There is an increased need for viability in challenging existing markets and to enter emerging new ones. While the gaming and betting market could be considered as “mature” in terms of life cycle, we all know how key technology is and how companies need to diversify both from a geographical and business perspective.

PE and other institutional investors are showing an increased interest in the gaming industry indeed, which is very good news and a validation of all the above.

In the deals Loyra has been involved in, what are the recurring regulatory hurdles that arise?

Uncertainty and overregulation are our worst enemies. Regulators that keep changing their minds, legal frameworks that are unclear or delayed regulations.
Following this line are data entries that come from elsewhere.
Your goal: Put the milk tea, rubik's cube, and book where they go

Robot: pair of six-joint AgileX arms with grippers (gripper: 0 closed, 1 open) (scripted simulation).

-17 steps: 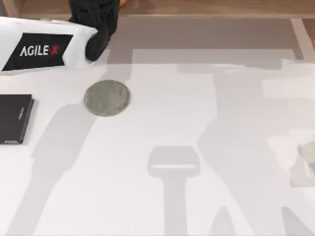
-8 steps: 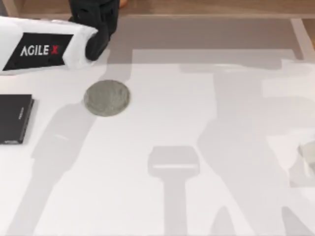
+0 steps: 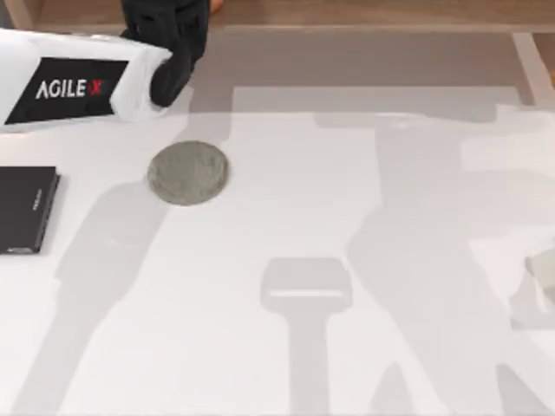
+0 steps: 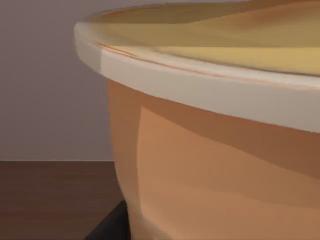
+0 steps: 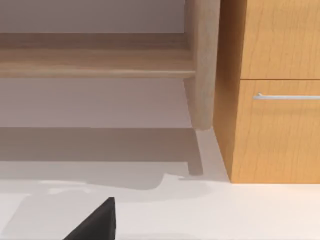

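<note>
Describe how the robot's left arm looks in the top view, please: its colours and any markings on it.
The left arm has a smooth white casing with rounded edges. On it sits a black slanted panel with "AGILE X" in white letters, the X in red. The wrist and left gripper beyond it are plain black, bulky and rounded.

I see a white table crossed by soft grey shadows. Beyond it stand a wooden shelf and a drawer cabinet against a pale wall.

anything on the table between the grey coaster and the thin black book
Nothing: in the top view the white table lies bare between the coaster and the black book, crossed only by an arm's shadow.
</note>
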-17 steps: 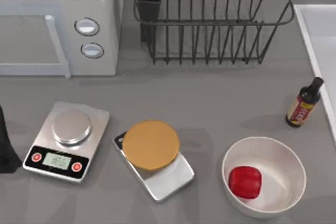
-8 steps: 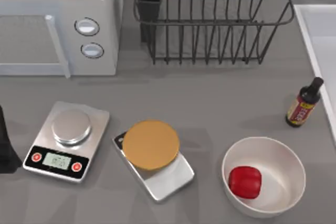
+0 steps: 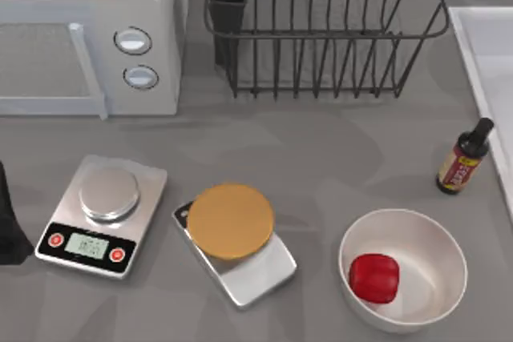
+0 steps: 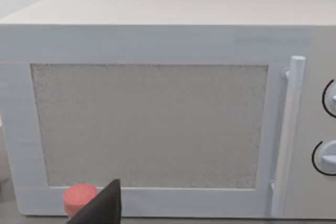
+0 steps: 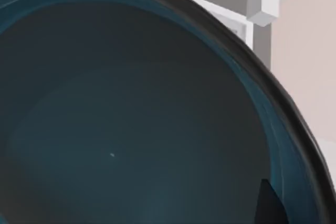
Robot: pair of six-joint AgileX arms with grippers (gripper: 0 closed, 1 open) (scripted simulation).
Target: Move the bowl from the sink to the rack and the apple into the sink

Lack of flexibility to accommodate changing technologies and gaming offering.

As to licensing, we had experiences taking PE structures and management through licensing in many places, including some of the more gruesome US states and have found a great need for renovation and creation of a common framework that would really ensure that the industry is kept safe from unsuitable people.

Anti-trust will become a bigger topic as consolidation evolves in the industry. Deal structures can be explained and indeed are increasingly complex, but it is part of our job to guide and educate regulators.

In what ways can the industry, its regulators and the investment community better align to drive industry value, performance and sustainability?

Reduction of uncertainty, flexibilisation of regulations and a thorough review of licensing procedures to ensure they really address the actual concerns and are not just “tick the box” type of processes.

We must keep fostering investment in the industry and educate regulators and investors as to the real value drivers and implications of managing a gaming business in a low risk environment.

What more can operators be doing to prepare and overcome the numerous regulatory roadblocks that exist in implementing a full omnichannel experience for their customers?

They are already doing a great deal, to be honest. If anything, provide more input and experience to regulators – if they let us!

Loyra also offers advice on compliance with matters such as tax, prevention of money laundering and data protection. What are the emerging financial crime threats that online sports betting and gaming operators should be on alert for?

I think the industry is well geared up to fight the AML and KYC threats – another matter is what the compliance burden costs, but that’s another question! To me, the main issue continues to be integrity of sports.

Is it time for the industry’s regulators to work together to streamline and harmonise gaming licence applications and product testing requirements, or is regulatory internationalisation an unattainable goal?

It is not unattainable – in fact, regulators, thanks to the efforts of the industry, conferences and associations are increasingly speaking to each other and looking at precedents of similar jurisdictions when tasked with regulations.

We just have to keep pushing for the right framework and bridging the challenges of regulation in the current environment and, more so, in markets that have an existing industry and are changing their regulations or bringing in new ones.

Finally, let’s take a look at what’s going on in Spain. What is the current legislative state of play and what are your expectations going forwards? What and when would new amendments to the Spanish Gambling Act look like?

I am incapable of predicting at the moment as I lost my crystal ball a long time ago! Our Constitutional Court recently accepted to review the regulations restricting advertising and, while it will take a long time until we know, there is hope that they might be turned down.

The constant meddling of regulators with something that should be more in the private initiative side of things (bearing in mind that it is already highly regulated) is both anti- economic and outright absurd. Spain is the perfect example of inefficiency, unfortunately.

Why are there regional splits in legislation and what issues does this pose for operators from a compliance perspective?

This comes right from our Constitution! And the issues, we all know them. Mostly a lot of cost and energy. I am (positively) surprised that we are still acting on transactions and getting inquiries to enter the market.